I'm rather wrapped up in my own psychological problems at the moment,
and I'm reluctant to get drawn too deeply into this or any other JSH
thread (as I'm liable to do, simply because such threads provide foci
for obscure identifications, and off-topic psychological ramblings of
a tempting kind), so I'll just say that a person can, in principle at
least, wonder about their own "divided self", without getting caught
up in any of the competing ideologies about "mental health". (I can't
even be bothered to look that term up in the dictionary, because I'm
so disgusted with all the idiotic nonsense there is around the term.)

But you'll find it hard to reflect honestly on the workings of your
own mind while you're so caught up in this quixotic public conflict
with the mathematical world.  I don't know how you'll find peace and
quiet to do so - at the moment, you're not giving yourself any peace.

Obligatory declaration: my postings to JSH-related threads since
Thu 25 Sep 2008 have raised £6.50 for "Charity".
Signature

Angus Rodgers
(twirlip@ eats spam; reply to angusrod@)
Contains mild peril

Michael Press - 07 Oct 2008 19:55 GMT
> >On Oct 5, 3:40 am, "Dirk Van de moortel"
> ><dirkvandemoor...@nospAm.hotmail.com> wrote:
[quoted text clipped - 28 lines]
> the person in question to be a liar. (I think you can take it from
> there ...)  :-)

By recognizing how one person treats another. No need to classify.

Signature

Michael Press

hagman - 26 Oct 2008 15:13 GMT
> On Oct 5, 3:40 am, "Dirk Van de moortel"
>
[quoted text clipped - 27 lines]
>
> No, I can't name an infinite series I discovered after myself.

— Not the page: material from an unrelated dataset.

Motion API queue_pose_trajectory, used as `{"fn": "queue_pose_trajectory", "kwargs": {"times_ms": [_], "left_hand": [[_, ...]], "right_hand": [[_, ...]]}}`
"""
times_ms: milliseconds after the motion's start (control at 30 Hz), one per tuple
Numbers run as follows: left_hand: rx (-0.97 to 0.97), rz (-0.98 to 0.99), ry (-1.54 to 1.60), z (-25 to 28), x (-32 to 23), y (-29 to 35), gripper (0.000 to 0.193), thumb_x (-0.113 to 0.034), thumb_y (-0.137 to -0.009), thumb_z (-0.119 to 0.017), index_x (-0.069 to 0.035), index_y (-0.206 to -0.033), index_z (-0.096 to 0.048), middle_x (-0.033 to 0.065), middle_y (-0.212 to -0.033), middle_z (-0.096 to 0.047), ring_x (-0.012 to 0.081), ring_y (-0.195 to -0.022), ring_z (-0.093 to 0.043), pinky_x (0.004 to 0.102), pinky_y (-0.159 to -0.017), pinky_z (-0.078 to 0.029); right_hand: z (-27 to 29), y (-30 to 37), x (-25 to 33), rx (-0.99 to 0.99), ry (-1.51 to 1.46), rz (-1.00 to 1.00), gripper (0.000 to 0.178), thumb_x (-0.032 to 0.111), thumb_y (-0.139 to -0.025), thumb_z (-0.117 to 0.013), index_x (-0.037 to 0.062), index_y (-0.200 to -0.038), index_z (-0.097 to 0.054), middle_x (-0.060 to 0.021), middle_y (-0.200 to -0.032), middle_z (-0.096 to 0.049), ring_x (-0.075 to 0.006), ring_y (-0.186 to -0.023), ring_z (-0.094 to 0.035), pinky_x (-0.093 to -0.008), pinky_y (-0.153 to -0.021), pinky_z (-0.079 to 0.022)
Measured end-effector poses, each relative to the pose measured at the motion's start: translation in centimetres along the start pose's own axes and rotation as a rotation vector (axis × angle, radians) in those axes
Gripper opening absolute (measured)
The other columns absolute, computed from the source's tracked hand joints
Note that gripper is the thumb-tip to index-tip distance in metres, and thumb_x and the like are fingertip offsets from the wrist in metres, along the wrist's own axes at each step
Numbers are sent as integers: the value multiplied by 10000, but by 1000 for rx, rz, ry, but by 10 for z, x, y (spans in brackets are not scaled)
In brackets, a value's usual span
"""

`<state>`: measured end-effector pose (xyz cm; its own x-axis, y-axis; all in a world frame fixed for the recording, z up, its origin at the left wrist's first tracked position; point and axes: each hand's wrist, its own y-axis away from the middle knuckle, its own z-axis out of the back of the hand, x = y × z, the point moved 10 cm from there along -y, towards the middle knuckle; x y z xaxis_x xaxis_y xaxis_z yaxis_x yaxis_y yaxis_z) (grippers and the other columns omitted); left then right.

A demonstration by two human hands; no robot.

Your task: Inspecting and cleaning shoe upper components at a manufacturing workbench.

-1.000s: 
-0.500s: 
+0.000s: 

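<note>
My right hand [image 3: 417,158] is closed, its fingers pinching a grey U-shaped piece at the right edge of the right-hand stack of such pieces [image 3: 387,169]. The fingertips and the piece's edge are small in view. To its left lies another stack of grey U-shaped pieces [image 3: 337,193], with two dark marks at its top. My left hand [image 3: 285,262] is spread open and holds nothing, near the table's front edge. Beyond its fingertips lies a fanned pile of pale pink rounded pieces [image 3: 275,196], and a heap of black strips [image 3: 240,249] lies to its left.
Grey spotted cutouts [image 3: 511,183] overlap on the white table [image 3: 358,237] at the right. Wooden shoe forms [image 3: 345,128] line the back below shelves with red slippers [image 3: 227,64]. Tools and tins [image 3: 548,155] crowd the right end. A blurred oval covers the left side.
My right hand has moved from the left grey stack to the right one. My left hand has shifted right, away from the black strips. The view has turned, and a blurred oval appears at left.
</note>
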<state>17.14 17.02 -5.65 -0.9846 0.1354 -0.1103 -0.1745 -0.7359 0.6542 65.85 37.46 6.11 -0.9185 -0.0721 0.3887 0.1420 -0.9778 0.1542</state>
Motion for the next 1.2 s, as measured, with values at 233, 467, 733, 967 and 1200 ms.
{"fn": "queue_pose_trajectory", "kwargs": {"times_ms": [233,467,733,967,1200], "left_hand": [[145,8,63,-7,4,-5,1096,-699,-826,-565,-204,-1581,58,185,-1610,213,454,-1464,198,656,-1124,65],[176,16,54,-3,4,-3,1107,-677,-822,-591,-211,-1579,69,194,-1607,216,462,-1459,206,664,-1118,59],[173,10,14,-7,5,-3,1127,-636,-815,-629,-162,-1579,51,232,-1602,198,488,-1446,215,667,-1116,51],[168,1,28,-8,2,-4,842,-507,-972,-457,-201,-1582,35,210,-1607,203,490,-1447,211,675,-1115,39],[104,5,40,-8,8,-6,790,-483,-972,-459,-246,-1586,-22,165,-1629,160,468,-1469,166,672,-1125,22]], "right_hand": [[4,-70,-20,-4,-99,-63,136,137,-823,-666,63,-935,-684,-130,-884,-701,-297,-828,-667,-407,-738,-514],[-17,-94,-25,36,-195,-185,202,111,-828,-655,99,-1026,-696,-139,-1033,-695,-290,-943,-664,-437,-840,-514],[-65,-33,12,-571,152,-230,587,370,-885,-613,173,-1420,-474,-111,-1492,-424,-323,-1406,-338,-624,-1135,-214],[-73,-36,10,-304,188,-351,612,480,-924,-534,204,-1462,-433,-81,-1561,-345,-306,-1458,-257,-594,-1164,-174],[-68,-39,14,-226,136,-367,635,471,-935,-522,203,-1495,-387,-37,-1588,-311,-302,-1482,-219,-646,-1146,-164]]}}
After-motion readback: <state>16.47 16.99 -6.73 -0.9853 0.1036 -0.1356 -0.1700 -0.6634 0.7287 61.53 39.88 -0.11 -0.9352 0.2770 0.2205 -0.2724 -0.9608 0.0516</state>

Indeed, modesty might compel you to name the series after
some other mathematician - so what about "Lie series"?
Tim Smith - 05 Oct 2008 12:12 GMT
In article
<15562c5e-c226-47d5-90fd-d152cda49a12@a3g2000prm.googlegroups.com>,

> One poster lobs a criticism that
>
[quoted text clipped - 5 lines]
>
> is derivable from an equation known to Brahmagupta.  Fine, so show

I wouldn't even say your result is derivable from his result--I'd only
say B is derivable from A if there is at least some minimal effort
involved in getting B from A.  Getting your result from Brahmagupta's
result involves no noticeable effort.  It simply involves substituting 1
for two free variables in his result.  Since it is obvious at a glance
that substituting 0 for one or both of those variables is useless,
substituting 1 for both is the first case that might be interesting--and
it gives your result.  At best, your result is an example of his result.